Yoga For Overweight Beginners [The Ultimate Guide]

Yoga For Overweight Beginners

HIIT, strength training, and cardio are some of the most effective ways to lose weight, but they’re also not for everyone.

If yoga sounds more appealing and slimming down is your goal, it’s natural to wonder if your daily practice can really help you shed pounds.

Don’t be fooled by yoga’s deep breathing and slow poses, many experts suggest that it can seriously trim and tone your body while working on your mind and spirit to help you get healthier.

In this article, we’ll talk about yoga for overweight beginners, so without further ado, grab your yoga mat (here is the one we recommend) and start changing your mind and body with these yoga guide!

What Is Yoga?

What Is Yoga

Yoga is a group of physical, mental, and spiritual practices or disciplines which originated in ancient India.

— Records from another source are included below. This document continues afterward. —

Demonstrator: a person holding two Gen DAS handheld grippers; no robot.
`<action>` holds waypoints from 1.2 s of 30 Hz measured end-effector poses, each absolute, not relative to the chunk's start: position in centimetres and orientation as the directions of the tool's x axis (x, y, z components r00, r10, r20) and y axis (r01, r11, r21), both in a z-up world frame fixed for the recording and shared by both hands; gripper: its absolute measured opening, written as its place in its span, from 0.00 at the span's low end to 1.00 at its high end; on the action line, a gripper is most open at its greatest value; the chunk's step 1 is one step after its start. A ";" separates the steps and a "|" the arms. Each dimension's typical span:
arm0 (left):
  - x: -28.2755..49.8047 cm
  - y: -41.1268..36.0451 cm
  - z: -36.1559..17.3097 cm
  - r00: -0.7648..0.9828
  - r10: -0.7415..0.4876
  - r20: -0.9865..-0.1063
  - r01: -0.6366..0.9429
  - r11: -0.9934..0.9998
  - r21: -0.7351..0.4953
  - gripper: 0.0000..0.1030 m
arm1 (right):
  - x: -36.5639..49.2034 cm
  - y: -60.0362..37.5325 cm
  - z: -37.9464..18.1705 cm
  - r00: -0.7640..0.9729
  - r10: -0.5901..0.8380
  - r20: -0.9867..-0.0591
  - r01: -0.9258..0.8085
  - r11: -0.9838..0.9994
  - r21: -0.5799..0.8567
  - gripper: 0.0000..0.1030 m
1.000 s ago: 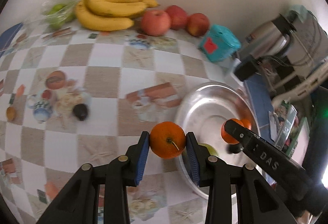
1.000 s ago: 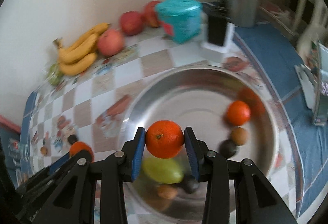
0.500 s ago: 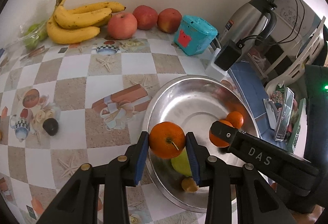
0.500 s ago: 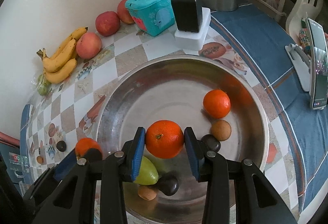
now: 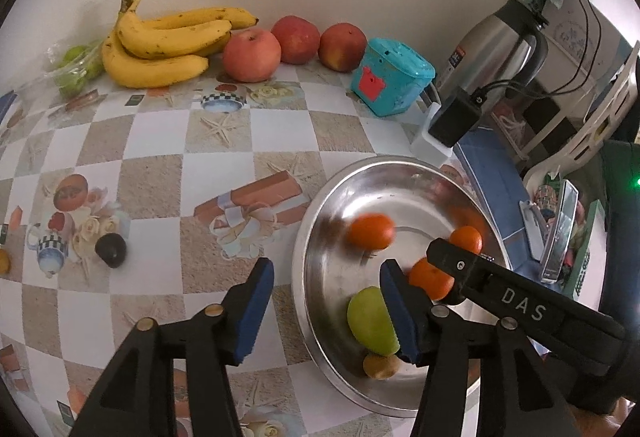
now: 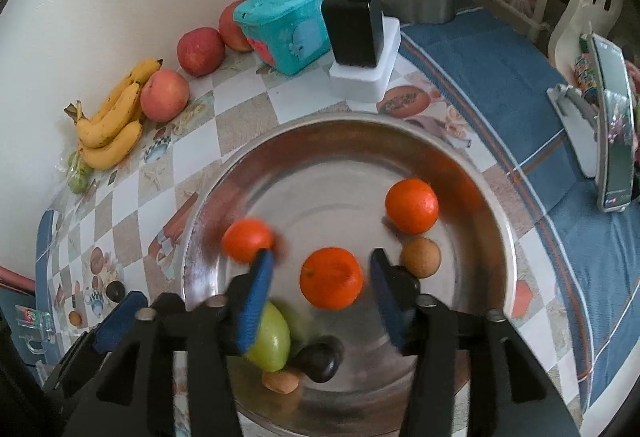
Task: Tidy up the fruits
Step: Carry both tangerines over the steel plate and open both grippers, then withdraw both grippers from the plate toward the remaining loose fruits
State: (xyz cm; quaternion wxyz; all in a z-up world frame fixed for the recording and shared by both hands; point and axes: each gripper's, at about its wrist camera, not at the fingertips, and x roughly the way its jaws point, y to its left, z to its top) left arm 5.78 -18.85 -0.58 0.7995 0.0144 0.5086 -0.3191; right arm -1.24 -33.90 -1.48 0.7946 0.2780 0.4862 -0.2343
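three oranges (image 6: 411,205), three apples (image 5: 251,55), one bowl (image 6: 496,221)

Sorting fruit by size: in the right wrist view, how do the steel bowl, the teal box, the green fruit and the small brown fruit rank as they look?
1. Steel bowl
2. Teal box
3. Green fruit, partly hidden by tongs and nearer the camera, so unsure
4. Small brown fruit

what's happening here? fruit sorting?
Yes. A person with two handheld grippers is moving fruit into the steel bowl. Both the left gripper and right gripper have just been opening, and two blurred oranges are dropping into it. Bananas and apples wait by the wall.
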 end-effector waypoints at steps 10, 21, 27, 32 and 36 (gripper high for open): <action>8.2 -15.4 0.0 0.313 -0.424 -0.850 0.377 0.877 -0.299 0.62 | -1.4 -33.8 -0.2 0.435 -0.128 -0.891 0.640 0.741 0.205 0.66; 10.0 -10.0 -0.1 0.337 -0.281 -0.898 0.199 0.954 -0.224 0.63 | -0.6 -31.7 0.6 0.453 -0.112 -0.884 0.584 0.787 0.199 0.66; 10.5 -8.4 0.1 0.350 -0.248 -0.903 0.158 0.966 -0.203 0.63 | -0.2 -30.6 1.0 0.452 -0.115 -0.884 0.559 0.810 0.180 0.66; 10.8 -7.8 -0.1 0.344 -0.235 -0.909 0.140 0.970 -0.198 0.63 | -0.1 -30.5 0.9 0.452 -0.116 -0.885 0.557 0.811 0.178 0.66; 10.7 -8.0 -0.1 0.340 -0.232 -0.911 0.152 0.970 -0.191 0.63 | -0.1 -30.5 0.8 0.447 -0.114 -0.887 0.556 0.812 0.175 0.66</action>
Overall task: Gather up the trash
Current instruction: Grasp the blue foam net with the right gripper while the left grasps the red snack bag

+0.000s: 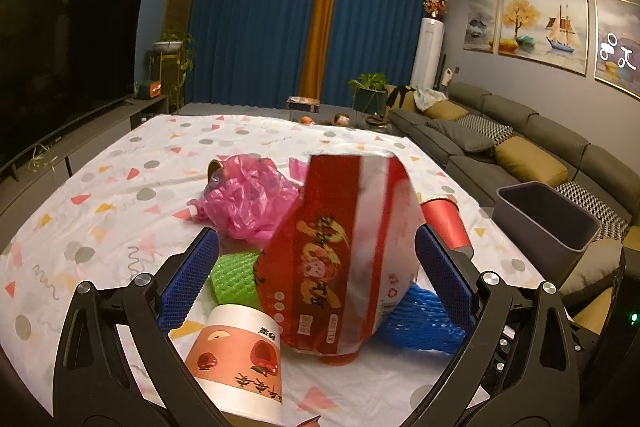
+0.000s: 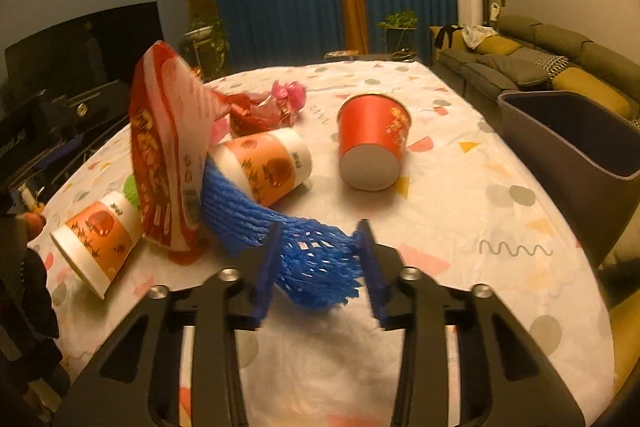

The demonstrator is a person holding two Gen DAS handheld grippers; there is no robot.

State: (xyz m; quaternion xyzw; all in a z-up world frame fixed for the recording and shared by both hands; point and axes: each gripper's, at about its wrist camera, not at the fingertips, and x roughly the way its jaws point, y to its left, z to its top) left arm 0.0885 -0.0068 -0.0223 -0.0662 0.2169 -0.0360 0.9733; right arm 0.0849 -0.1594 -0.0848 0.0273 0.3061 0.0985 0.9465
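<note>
Here my right gripper [image 2: 318,247] has its blue pads on either side of the frayed end of the blue net [image 2: 280,227], narrowed around it; the pads look to be touching the mesh, though blur along the fingers leaves the contact a little soft. The rest of the net runs away to the upper left, and its far end slips behind the red bag [image 2: 168,147].

My left gripper [image 1: 316,267] stands wide, and the bag [image 1: 340,251] rises upright between its pads. The right pad seems to meet the bag's edge; the left pad stands clear of it with a gap, so I count no grip there. The bag hides much of what lies behind it: only a corner of the green net [image 1: 234,275] shows at its left, and a strip of the blue net [image 1: 420,323] at its right.

Outward, a white-and-orange cup [image 1: 240,359] lies on its side near the left fingers, its base cut off by the frame edge. A second such cup [image 2: 268,163] lies beside the blue net. A red cup [image 2: 374,147] lies tipped with its base toward my right camera. The pink bag [image 1: 248,199] is crumpled further back on the cloth [image 2: 460,211]. The grey bin [image 2: 568,143] stands at the table's right edge, its lower part out of sight.
</note>
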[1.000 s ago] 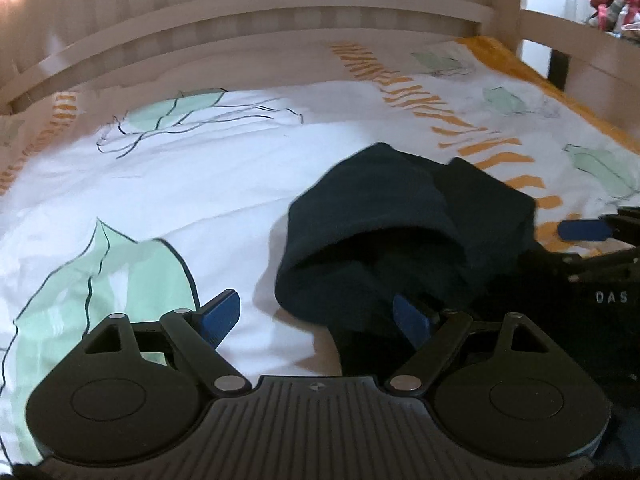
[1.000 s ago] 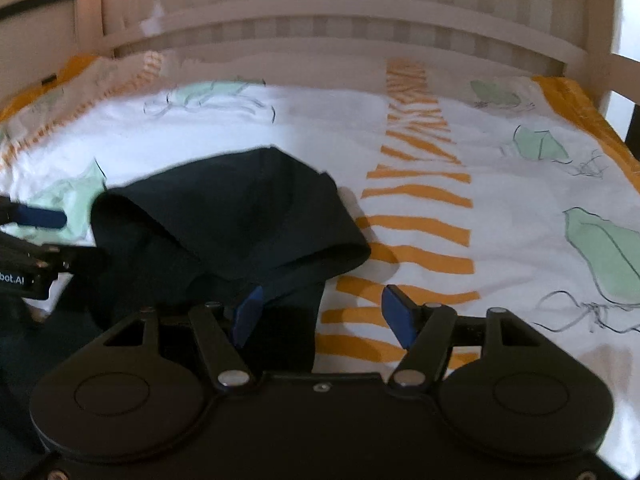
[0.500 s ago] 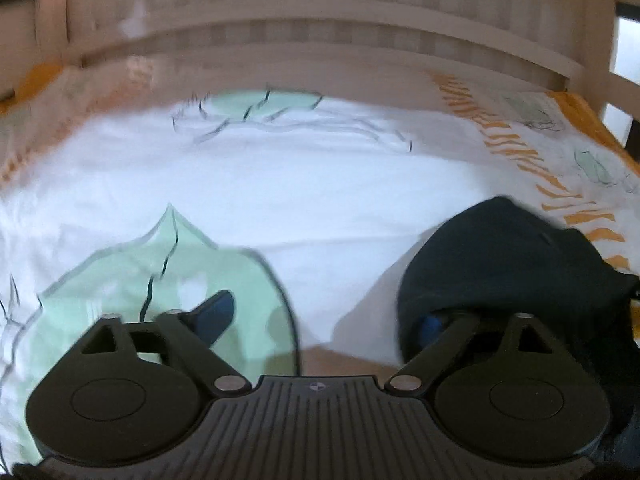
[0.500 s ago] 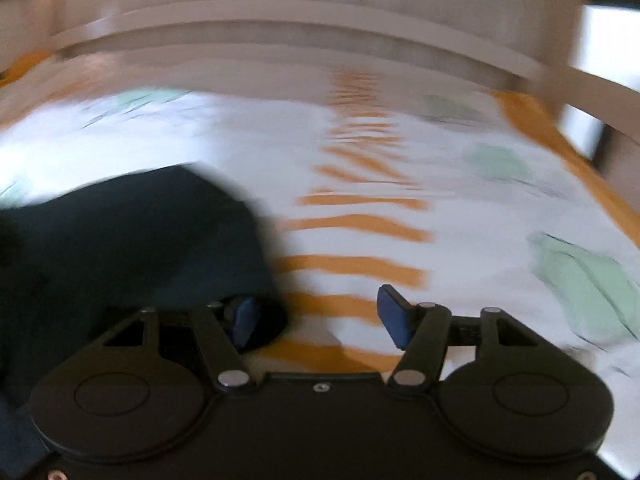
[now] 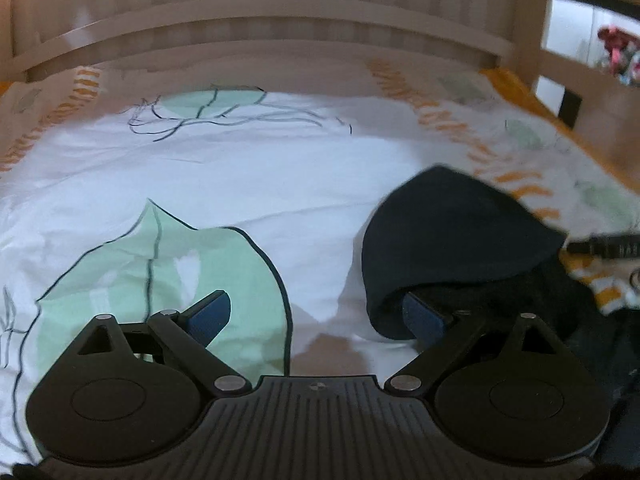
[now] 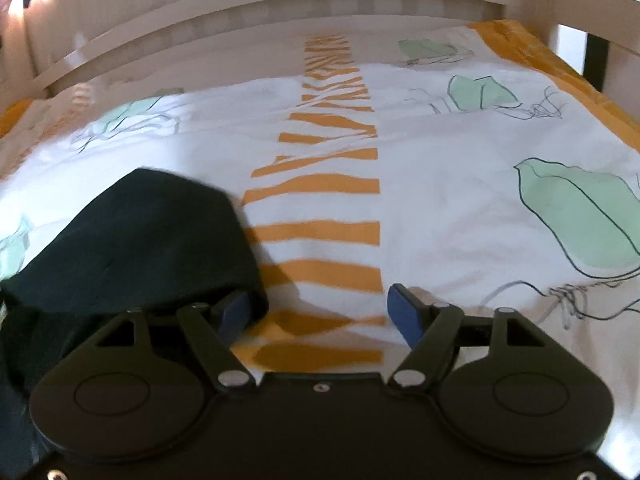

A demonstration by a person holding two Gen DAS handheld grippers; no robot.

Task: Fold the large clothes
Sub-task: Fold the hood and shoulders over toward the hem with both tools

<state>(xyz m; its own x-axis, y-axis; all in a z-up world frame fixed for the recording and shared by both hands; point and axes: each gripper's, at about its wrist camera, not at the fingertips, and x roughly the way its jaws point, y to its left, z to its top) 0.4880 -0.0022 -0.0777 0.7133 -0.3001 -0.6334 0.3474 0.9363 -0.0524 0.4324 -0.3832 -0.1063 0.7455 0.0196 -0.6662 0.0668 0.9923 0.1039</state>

It is a practice that can help you build a stronger connection between your mind and body. 

There are many types of yoga, some focus more on meditation and mindfulness, and others focus on strength and endurance.

But, even if you have never tried a yoga class, you may already be familiar with some yoga poses. Ever tried the plank pose? You’ve done yoga.

As part of a regular exercise regimen, yoga can help you lose weight because it burns calories. 

But perhaps the key benefit of yoga is the potential to increase mindfulness, which can reduce stress and help you improve your body and overall health.

10 Yoga Benefits For Your Health

The practice of yoga for overweight beginners supports physical, mental, and spiritual development that allows you to create the best version of yourself.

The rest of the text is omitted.